Processing payments for legitimate, state-licensed marijuana-related businesses remains risky. Although a number of community banks have tested the waters with such payments, no safe harbor from potential problems exists with regulators under the present state of the law. That is true even for financial institutions (FIs) that comply with U.S. Department of the Treasury guidelines.
Moreover, shifting political tides threaten major policy changes that could reverse prior advances toward a more favorable climate for such FIs. Twenty-five states and the District of Columbia have legalized marijuana in some form. Yet marijuana remains illegal under federal law.
As I discussed on my website, these differing viewpoints led the Treasury Department’s Financial Crimes Enforcement Network (FinCEN) and the Department of Justice to issue separate guidance to banks more than two and a half years ago. Those guidelines had the goal of making fintech players more confident about offering financial services to legitimate state-licensed marijuana businesses, without fear of prosecution.
Since then, Visa and Mastercard have taken the position that local acquiring banks are best suited to make determinations regarding the legality of a marijuana-related merchant’s business.

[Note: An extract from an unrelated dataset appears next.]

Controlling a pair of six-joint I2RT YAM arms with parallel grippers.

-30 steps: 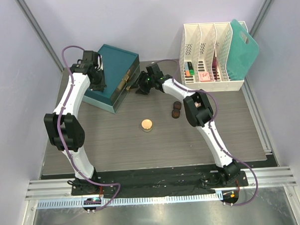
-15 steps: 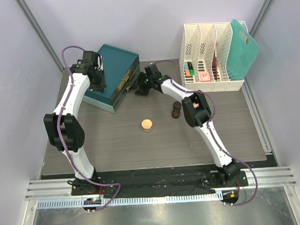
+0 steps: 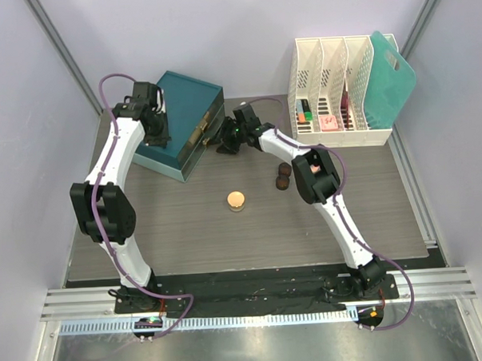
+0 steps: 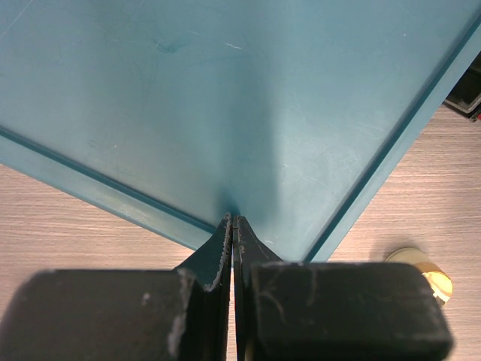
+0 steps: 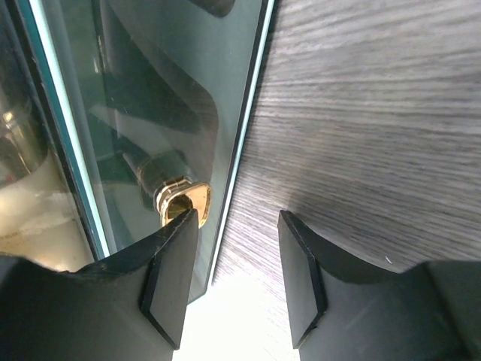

That is because the question represents an “evolving legal matter with different standards applicable in different states,” Visa stated.
However, such guidance did not change federal law, but merely reflected a change in the federal government’s law enforcement priorities. Thus, FIs that extend merchant services to legal marijuana-related businesses remain subject to potential criminal and regulatory enforcement actions in the face of ever-shifting political tides and policy changes.
Indeed, the 2014 FinCEN guidance clarified how banks can extend services to marijuana-related businesses consistent with their obligations under the Bank Secrecy Act (BSA). The guidance recommends implementing appropriate anti-money laundering safeguards, including adequate customer due diligence, ongoing monitoring and proper suspicious activity reporting tailored to the marijuana industry.
Yet the concurrently released DOJ guidance emphasized the DOJ’s authority to enforce federal law regardless of state law. Thus, even for FIs that fully comply with the FinCEN guidance, the DOJ offered no safe harbor. Instead, it emphasized its discretion to investigate and prosecute FIs under money-laundering statutes and the BSA, where such action otherwise serves an important federal interest.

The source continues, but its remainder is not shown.